17967 - Throttle Valve Control part (J338)Fault in basic settings
P1559 - 35-00 - -
I know a lot of you guys have this error 17967 in vag com and it won’t clear and when you try to do a throttle body alignment it errors, so if you have this problem read on! 
Step1 remove the 4 Allen studs that hold the throttle body on the intake manifold you will need to remove the vac pipe and induction pipe to.
Step2 leave the wires plugged in and remove the 6 torx that hold the protective plastic cover onto the TB and remove the plastic cover.








Step3 the problem lies in the potentiometer. on mine the clip that holds it onto the shaft had slipped down allowing the potentiometer to move far to easily I just re-positioned the clip with a screwdriver just push it up it’s a bit hard to explain without pics soz .
Step4 hook up vag com and switch ignition on and go to engine module and set vag com to do a throttle body alignment.
Step5 now go back under the bonnet to the TB now move the potentiometer with your fingers, there are two pots in here one you can move it maybe stiff and the other is fixed we want the one behind the spring at the top its attached to a blade that will spin round the centre shaft, watch your FINGERS because the throttle body will spring open when the potentiometer hits the sweet spot.








Step6 now go back to vag com and try to clear your fault code it won’t clear yet so do a TBA again this time it should succeed now check fault code it should be gone!!!
Box your car back up and enjoy your now perfect tick over.
Notes vag com must be trying to do a TBA when you move the pot!

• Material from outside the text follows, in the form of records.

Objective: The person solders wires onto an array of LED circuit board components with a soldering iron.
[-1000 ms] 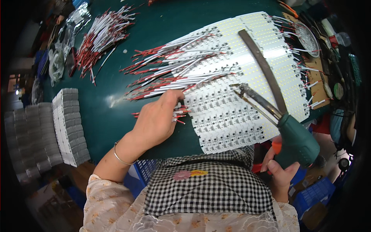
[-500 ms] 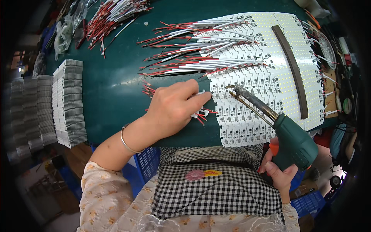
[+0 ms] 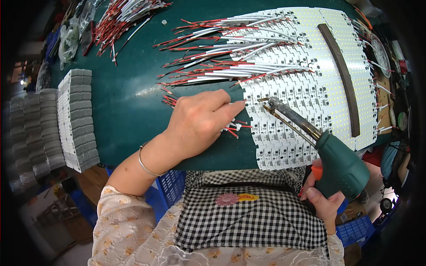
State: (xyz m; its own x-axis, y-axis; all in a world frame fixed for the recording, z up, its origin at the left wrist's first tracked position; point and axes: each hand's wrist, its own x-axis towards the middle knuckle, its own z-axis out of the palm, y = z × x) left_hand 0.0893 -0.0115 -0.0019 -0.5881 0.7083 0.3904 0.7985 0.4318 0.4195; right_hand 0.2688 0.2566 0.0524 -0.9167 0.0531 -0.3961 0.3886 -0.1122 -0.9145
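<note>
My left hand point(image 3: 197, 119) is closed over a small bunch of short red and white wires point(image 3: 169, 100), whose ends stick out on both sides of it. Its thumb and forefinger are pinched at the left edge of a panel of white LED circuit boards point(image 3: 288, 128). With my right hand point(image 3: 323, 204) I grip a green soldering gun point(image 3: 342, 165) by its handle, near an orange trigger. The gun's dark metal tip point(image 3: 265, 102) points left over the boards, just right of my left fingertips. Whether it touches a board I cannot tell.
Rows of wires point(image 3: 248, 65) lie across the boards' upper left part. A dark bar point(image 3: 341, 75) rests on the boards. More wires point(image 3: 120, 22) are heaped at the far left of the green table point(image 3: 126, 115). Stacked boards point(image 3: 79, 119) stand at the left edge.
The view has shifted slightly, with the boards appearing a little farther right. My left fingertips sit slightly closer to the soldering tip. Both grips are unchanged.
</note>
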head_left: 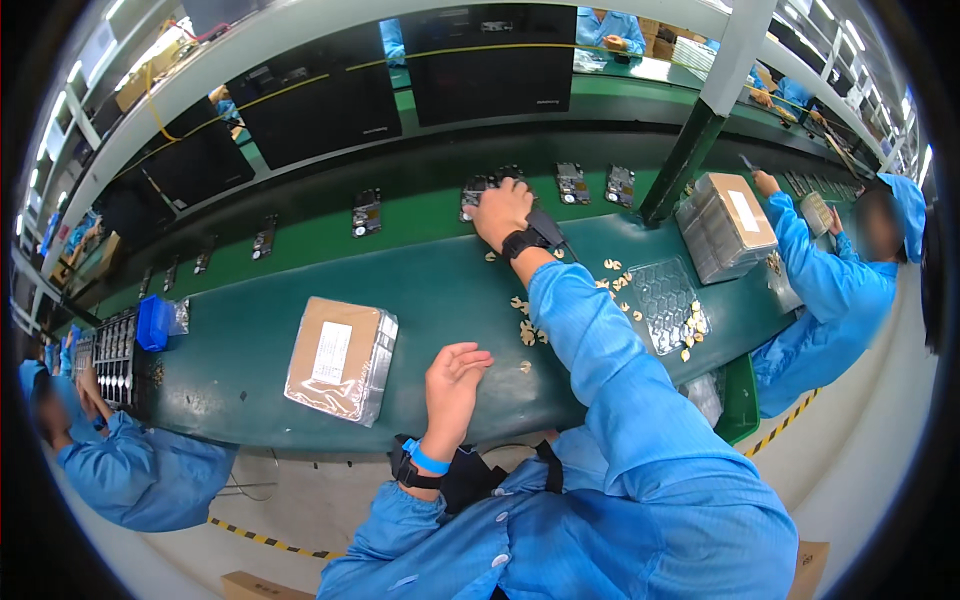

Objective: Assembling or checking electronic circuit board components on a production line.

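Observation:
My right hand (pixel 503 212) is stretched out over the green belt, its fingers bent down onto a small dark circuit board (pixel 474 188). Another circuit board (pixel 510 171) shows just beyond the fingertips. The hand hides part of both boards. Over the table's near side, my left hand (pixel 456 388) is held up empty, its fingers loosely extended to the right and slightly curled. Small cream-coloured curved pieces (pixel 527 330) lie scattered beneath my right forearm. Left of my left hand sits a plastic-wrapped stack with a brown cardboard top (pixel 341 358).
More circuit boards (pixel 367 212) sit spaced along the belt (pixel 320 235). To the right are a clear moulded tray (pixel 672 305), a second wrapped stack (pixel 727 228), a dark green post (pixel 683 165) and a green bin (pixel 740 402). Co-workers sit on both sides; a blue box (pixel 153 323) stands left.

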`<state>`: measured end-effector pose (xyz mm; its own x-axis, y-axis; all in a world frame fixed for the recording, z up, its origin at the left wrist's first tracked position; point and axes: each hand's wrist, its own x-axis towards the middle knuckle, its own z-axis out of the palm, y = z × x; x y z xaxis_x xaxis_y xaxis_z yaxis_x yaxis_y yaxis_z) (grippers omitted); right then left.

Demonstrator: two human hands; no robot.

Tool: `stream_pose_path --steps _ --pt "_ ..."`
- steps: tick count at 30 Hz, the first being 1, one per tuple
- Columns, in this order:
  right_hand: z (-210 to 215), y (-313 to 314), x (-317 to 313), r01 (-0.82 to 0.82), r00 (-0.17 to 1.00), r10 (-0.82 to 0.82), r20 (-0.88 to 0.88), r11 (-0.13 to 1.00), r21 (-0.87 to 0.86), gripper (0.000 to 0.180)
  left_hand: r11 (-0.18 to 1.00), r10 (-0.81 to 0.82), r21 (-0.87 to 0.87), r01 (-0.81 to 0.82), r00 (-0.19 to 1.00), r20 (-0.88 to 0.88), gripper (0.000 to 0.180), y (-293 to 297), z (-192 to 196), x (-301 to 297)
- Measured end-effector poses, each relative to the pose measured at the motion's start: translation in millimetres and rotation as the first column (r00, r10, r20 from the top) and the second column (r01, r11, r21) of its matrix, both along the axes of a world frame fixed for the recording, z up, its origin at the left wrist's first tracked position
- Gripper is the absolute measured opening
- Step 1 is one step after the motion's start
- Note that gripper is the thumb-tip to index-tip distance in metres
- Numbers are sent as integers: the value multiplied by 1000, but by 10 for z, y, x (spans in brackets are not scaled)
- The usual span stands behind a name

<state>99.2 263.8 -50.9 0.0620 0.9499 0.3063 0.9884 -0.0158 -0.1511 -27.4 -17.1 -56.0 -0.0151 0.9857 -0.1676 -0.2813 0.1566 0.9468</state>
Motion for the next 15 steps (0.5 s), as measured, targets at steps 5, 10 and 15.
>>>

Watch your fingers when the TB snaps open and shut! I have pictures I will try and upload later.
I did this fix on my 99 golf gti DBW but it will work on all other TB’s audi skoda seat vw.
http://s256.photobucket.com/al...tmany 

http://s256.photobucket.com/albums/hh183/samstoat/
http://s256.photobucket.com/albums/hh183/samstoat/



_Modified by samstoat at 11:00 AM 2-24-2008_


----------



## mark4turbo (Jan 18, 2009)

*Re: 17967 - Throttle Valve Control part (J338) Fault in basic settings fixed (samstoat)*

Hi. I have the fault code you mentioned in your post. My tb is slightly different being a non drive by wire but I found a small box with two prongs coming out of it. Moves with the mechanism. Is this the potentiometer?
Looks to be in the same place. It is stiff. I didn't push it too hard incase I broke something, but it all seems solid. Is there anything else that could be bringing up this fault code? I am losing power but more noticably low down torque and slightly high idle. 
The car is mapped with a phase 2 custom code, brand new ko3s turbo, 007 forge diverter, and a cat back milltek resonated system. 
Maf and n75 have been replaced and the car is fully serviced and timing belt done.
Thanks in advance.


----------



## projects (Apr 19, 2007)

I use this way fixed my Audi A4. thanks


----------



## 1badvdubber (Jan 19, 2005)

*Re: 17967 - Throttle Valve Control part (J338) Fault in basic settings fixed (samstoat)*

You are the man. Worked like a charm.


----------



## northon (Feb 17, 2009)

man!! Fastastic
i cant do the TB alligment, but my car is perfect, audi a3 150hp, but say something, at WOT the voltage of the sensor is 0.62v and off trottle is 4.4v, and it say 95, and the TB ANGLE is 85.5 at WOT and 3.5º off... that right?? tkz!!


----------



## Sirocco20348 (Jan 16, 2011)

So after steps 1, The throttle body will be seperated completely from the intake manifold and i should be able to move the whole TB in my hand, turn it on its side and remove the pentiometer cover?


----------



## Sirocco20348 (Jan 16, 2011)

Does anyone have a better picture of what the OP is trying to show?

Im going to open mine up tomorrow night.. just wish i had a better idea of what it is im looking at..

http://www.audizine.com/forum/showthread.php/432835-1999.5-Audi-A4-1.8T-IDLE-PROBLEM


----------



## SlowMotion (Jun 9, 2002)

Wow thanks for the write up! 
Just finished fixing my tb with the guide.


----------